### Records supplied
"""

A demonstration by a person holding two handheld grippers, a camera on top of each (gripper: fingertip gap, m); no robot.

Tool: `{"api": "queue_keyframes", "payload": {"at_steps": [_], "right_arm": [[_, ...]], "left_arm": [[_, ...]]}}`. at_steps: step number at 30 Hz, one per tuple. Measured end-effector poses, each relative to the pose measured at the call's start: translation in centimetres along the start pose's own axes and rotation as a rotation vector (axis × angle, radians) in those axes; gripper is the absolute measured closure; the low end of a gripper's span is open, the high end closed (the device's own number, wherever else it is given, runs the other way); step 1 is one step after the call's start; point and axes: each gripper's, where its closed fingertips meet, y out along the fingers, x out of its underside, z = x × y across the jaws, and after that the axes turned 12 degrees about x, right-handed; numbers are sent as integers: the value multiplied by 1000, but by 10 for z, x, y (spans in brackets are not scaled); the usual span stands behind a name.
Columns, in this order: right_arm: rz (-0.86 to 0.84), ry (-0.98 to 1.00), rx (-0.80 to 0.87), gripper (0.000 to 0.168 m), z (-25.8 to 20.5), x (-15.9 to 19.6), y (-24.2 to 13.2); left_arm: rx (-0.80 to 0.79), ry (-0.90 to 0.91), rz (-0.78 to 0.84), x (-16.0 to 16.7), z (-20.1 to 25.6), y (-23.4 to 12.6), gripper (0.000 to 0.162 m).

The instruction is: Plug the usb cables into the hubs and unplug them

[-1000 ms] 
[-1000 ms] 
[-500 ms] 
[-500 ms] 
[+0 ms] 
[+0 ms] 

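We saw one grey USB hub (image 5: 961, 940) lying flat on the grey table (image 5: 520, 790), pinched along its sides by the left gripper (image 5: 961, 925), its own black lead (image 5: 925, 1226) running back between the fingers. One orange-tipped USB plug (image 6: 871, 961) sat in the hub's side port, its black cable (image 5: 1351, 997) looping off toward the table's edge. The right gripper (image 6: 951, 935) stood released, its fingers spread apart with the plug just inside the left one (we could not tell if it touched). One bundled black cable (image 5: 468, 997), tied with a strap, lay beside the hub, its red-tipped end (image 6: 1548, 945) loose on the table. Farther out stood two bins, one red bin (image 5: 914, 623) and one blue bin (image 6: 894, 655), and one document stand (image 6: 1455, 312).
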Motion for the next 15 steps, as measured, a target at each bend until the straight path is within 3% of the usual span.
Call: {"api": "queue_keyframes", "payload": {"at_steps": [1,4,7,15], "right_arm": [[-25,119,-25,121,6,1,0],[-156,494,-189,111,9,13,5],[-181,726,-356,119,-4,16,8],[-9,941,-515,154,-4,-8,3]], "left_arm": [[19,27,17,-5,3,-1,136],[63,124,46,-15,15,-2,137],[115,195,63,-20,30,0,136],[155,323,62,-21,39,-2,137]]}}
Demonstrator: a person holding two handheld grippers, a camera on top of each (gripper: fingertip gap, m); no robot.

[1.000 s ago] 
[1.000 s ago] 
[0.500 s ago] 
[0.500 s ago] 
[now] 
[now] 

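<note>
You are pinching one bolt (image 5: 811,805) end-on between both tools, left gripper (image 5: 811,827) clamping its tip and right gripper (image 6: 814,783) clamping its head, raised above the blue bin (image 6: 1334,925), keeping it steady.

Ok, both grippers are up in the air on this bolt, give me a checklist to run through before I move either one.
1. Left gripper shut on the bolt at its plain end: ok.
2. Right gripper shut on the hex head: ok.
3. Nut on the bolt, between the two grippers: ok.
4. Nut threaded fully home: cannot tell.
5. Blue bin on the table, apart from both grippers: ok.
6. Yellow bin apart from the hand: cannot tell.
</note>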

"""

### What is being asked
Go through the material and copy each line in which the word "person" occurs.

### Exercise response
A demonstration by a person holding two handheld grippers, a camera on top of each (gripper: fingertip gap, m); no robot.
Demonstrator: a person holding two handheld grippers, a camera on top of each (gripper: fingertip gap, m); no robot.

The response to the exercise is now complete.